--- Collected material ---
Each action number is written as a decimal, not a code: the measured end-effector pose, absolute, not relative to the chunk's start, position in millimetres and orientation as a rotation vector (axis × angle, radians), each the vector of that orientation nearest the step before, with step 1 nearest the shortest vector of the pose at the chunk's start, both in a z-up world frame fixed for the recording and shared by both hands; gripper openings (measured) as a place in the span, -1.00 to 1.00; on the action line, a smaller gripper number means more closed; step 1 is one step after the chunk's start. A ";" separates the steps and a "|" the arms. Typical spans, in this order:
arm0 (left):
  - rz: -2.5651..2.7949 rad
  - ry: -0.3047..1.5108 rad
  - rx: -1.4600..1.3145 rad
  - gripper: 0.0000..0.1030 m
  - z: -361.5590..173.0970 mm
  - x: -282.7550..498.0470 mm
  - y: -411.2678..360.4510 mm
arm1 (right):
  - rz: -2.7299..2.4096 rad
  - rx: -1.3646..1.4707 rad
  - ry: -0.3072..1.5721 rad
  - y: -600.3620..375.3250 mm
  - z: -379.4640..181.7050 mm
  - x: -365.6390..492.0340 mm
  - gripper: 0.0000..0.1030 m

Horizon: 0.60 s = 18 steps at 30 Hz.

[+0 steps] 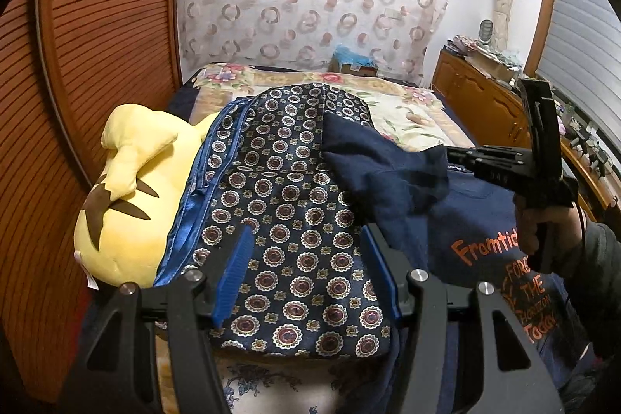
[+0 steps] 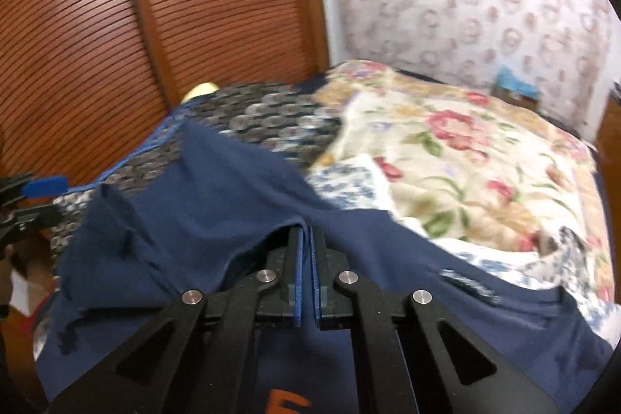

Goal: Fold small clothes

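1. The navy T-shirt (image 2: 233,189) lies on the bed (image 2: 465,150), partly over a patterned cushion (image 1: 295,220).
2. Right tool (image 2: 306,239): clamped shut on a shirt edge at its tips.
3. Left tool (image 1: 306,258): half open, empty, over the cushion.
4. The shirt looks light and limp; grip hems or shoulder seams.

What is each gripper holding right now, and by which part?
The right gripper pinches the navy T-shirt by a sleeve edge. The left gripper stands open, holding nothing.
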<state>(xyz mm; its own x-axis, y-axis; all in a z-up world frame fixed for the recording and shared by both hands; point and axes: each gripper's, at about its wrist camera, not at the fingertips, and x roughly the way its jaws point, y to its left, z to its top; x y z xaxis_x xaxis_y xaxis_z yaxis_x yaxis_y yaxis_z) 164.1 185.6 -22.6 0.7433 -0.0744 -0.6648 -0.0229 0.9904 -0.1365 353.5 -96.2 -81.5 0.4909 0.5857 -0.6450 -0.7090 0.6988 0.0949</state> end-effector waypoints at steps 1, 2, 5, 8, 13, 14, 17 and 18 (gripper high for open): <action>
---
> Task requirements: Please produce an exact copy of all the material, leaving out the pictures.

> Output of the task:
Each action number is written as a decimal, not a code: the measured end-effector pose, absolute, not relative to the chunk's start, position in millimetres and orientation as a rotation vector (axis × angle, radians), each the vector of that orientation nearest the step before, with step 1 nearest the shortest vector of the pose at the chunk's start, both in a z-up world frame fixed for the recording and shared by both hands; gripper openings (measured) as a place in the span, -1.00 to 1.00; on the action line, a smaller gripper number means more closed; step 1 is one step after the chunk's start. A ";" separates the steps and a "|" the arms. Typical spans, in this order:
arm0 (left):
  - rz: -2.5651..2.7949 rad
  - ry: -0.3047..1.5108 rad
  - rx: -1.4600..1.3145 rad
  - gripper: 0.0000..0.1030 m
  - z: -361.5590..173.0970 mm
  - x: -282.7550..498.0470 mm
  - y: -411.2678..360.4510 mm
arm1 (right):
  - rz: -2.7299..2.4096 rad
  - rx: -1.3646..1.4707 rad
  - ry: -0.3072..1.5721 rad
  - y: -600.3620..375.3250 mm
  - z: -379.4640..181.7050 mm
  - x: -365.6390..492.0340 mm
  - gripper: 0.0000..0.1030 m

Horizon: 0.60 s = 18 steps at 30 Hz.

[+0 steps] 
[+0 steps] 

Goal: Fold small clothes

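1. The navy T-shirt (image 2: 233,189) lies on the bed (image 2: 465,150), partly over a patterned cushion (image 1: 295,220).
2. Right tool (image 2: 306,239): clamped shut on a shirt edge at its tips.
3. Left tool (image 1: 306,258): half open, empty, over the cushion.
4. The shirt looks light and limp; grip hems or shoulder seams.

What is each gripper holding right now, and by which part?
The right gripper pinches the navy T-shirt by a sleeve edge. The left gripper stands open, holding nothing.
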<state>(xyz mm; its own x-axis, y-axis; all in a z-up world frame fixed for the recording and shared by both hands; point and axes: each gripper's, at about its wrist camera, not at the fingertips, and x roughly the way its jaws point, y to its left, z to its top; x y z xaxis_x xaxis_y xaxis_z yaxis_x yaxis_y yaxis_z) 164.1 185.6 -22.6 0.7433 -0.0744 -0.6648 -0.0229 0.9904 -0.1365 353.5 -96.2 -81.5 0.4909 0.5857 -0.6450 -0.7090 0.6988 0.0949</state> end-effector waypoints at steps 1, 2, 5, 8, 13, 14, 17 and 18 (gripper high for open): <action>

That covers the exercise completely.